Entries taken from a collection
[Start of Attachment]
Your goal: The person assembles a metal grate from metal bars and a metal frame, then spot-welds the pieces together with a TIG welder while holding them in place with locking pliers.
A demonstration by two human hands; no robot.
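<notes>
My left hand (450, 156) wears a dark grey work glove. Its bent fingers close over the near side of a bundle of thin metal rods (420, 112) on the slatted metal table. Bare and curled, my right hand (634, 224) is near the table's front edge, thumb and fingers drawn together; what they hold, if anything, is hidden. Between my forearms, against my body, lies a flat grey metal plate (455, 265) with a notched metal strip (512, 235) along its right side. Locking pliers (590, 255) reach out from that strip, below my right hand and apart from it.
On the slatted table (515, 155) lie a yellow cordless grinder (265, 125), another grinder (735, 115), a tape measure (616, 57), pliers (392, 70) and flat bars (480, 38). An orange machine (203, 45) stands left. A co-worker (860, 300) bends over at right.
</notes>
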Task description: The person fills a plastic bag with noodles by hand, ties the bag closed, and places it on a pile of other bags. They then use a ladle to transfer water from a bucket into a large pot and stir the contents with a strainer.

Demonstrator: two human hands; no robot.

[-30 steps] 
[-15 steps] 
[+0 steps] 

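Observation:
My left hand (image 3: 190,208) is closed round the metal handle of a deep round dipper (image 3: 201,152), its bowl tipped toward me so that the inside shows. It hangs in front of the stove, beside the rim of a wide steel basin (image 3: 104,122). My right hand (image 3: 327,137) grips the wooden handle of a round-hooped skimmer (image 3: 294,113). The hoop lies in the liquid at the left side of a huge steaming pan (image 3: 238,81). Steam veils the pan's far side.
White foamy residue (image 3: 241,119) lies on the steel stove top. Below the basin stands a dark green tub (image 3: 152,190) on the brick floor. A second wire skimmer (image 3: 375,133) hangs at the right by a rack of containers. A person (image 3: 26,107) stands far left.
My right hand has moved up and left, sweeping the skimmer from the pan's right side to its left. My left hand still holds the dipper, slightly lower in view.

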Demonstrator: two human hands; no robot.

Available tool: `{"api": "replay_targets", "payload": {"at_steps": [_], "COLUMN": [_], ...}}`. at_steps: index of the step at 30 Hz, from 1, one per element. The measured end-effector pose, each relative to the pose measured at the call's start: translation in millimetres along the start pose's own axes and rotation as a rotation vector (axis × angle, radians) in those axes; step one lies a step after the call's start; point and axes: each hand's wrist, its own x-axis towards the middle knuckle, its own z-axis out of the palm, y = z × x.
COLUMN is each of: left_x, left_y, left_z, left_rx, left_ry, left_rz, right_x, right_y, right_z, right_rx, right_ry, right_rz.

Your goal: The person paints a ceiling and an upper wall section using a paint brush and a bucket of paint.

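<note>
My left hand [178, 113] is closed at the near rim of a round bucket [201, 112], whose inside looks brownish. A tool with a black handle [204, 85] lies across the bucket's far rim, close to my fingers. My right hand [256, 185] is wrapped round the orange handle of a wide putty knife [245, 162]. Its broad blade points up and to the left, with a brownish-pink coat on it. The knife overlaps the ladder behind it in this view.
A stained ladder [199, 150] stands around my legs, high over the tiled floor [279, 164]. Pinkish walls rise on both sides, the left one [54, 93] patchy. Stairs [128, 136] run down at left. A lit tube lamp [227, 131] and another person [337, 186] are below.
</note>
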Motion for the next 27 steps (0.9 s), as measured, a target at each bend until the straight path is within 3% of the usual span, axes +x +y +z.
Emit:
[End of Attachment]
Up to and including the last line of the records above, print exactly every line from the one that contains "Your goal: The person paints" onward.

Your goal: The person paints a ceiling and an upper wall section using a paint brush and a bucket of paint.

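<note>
My left hand [178, 113] is closed at the near rim of a round bucket [201, 112], whose inside looks brownish. A tool with a black handle [204, 85] lies across the bucket's far rim, close to my fingers. My right hand [256, 185] is wrapped round the orange handle of a wide putty knife [245, 162]. Its broad blade points up and to the left, with a brownish-pink coat on it. The knife overlaps the ladder behind it in this view.
A stained ladder [199, 150] stands around my legs, high over the tiled floor [279, 164]. Pinkish walls rise on both sides, the left one [54, 93] patchy. Stairs [128, 136] run down at left. A lit tube lamp [227, 131] and another person [337, 186] are below.
</note>
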Motion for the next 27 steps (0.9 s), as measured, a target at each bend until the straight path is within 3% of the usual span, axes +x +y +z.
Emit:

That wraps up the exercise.